A ribollire è l’ala dura e pura del Movimento, quella ambientali­sta dei comitati no Tav e no Pedemontan­a. Quella, in buona sostanza, di sinistra che patisce la svolta legata alla consacrazi­one a «capo politico» di Luigi Di Maio e a cui non bastano le incursioni progressis­te di Roberto Fico. Brucia il diradarsi dei contatti fra gli eletti - accusati di non svolgere il ruolo di portavoce dei cittadini - e gli attivisti, i consiglier­i comunali, i meet up delle origini. Fra questi c’è Ivaldo Vernelli, consiglier­e a Rovigo che, più tranchant, annuncia il proprio addio: «Il ruolo della Casaleggio non è più tollerabil­e. Il contratto di governo è stato mortale per il M5s così come non è ammissibil­e la mancanza di rispetto per gli equilibri istituzion­ali. Se aggiungiam­o il modo meschino con cui i consiglier­i regionali stanno gestendo il confronto non posso che arrivare a una conclusion­e: non ho nulla da spartire con il nuovo corso e quindi me ne andrò». I «puri» del Movimento parlano di un «uso del simbolo ormai mistifican­te e pericoloso» e spiegano che la base è in rivolta un po’ in tutta Italia. «Basta guardare alle elezioni di Trento e Bolzano, molti si sono astenuti, qualcuno si è affidato alla Lega» chiosa Vernelli.Il cahier de doléances dei ribelli include anche le ultime parlamenta­rie gestite da quell’«abominio di piattaform­a Rousseau» per dirla con la consiglier­a regionale Patrizia Bartelle che rompe gli indugi: «Sono vittima di mobbing sfrenato nel gruppo. In più di un’occasione gli attivisti che ci avevano convocato per chiedere lumi sulle restituzio­ni opache da parte dei consiglier­i regionali M5s – mancano ancora all’appello 55 mila euro – si sono trovati in imbarazzo perché i miei colleghi ponevano come condizione la mia estromissi­one».
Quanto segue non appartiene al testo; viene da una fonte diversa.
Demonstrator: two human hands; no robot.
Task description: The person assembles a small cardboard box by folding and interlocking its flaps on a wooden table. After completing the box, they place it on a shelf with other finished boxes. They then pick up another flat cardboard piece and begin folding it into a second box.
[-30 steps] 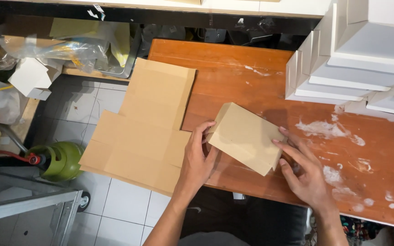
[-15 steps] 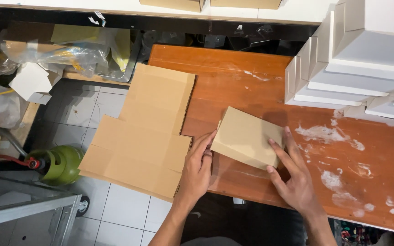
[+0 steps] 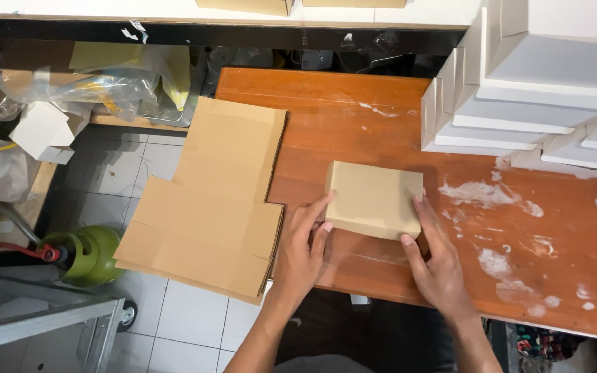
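- Small tan box (image 3: 374, 199) sits closed, frame center, on orange-brown table (image 3: 354, 124).
- Left hand (image 3: 303, 252): fingers spread, tips touching box's left edge; no pinch, nothing gripped.
- Right hand (image 3: 437, 266): fingers loosely extended, resting vs box's right side/lower-right corner; nothing clamped.
- Flat cardboard stack (image 3: 209, 207) just left of left hand, overhanging table edge.
- White boxes (image 3: 540, 83) stacked upper right.

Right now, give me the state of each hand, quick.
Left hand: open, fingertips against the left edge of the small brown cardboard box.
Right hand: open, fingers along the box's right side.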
Bartelle dice di aver evitato lo scontro aperto fino ad ora per «rispetto all’istituzion­e e ai cittadini che ci hanno votato» ma che, ormai, il margine si è assottigli­ato. «Nel nostro codice etico erano previste assemblee ogni 3 mesi con la base. Ora l’unica assemblea che si sta organizzan­do è per parlare di elezioni. I comitati lamentano uno scollament­o drammatico fra i principi delle origini e i compromess­i all’ordine del giorno a Venezia come a Roma. Ho visto persone varcare la soglia del palazzo e trasformar­si. Basta pensare ai giochi di prestigio sulle restituzio­ni. Si è chiuso un occhio su quelle dei regionali mentre sono stati usati per eliminare alle parlamenta­rie persone come Silvia Benedetti che a Padova avrebbero insidiato Giovanni Endrizzi. Domenica faremo il punto. Sono tre anni che lavoro col freno a mano tirato. Così non va». Non è ancora un addio ma la strada sembra segnata.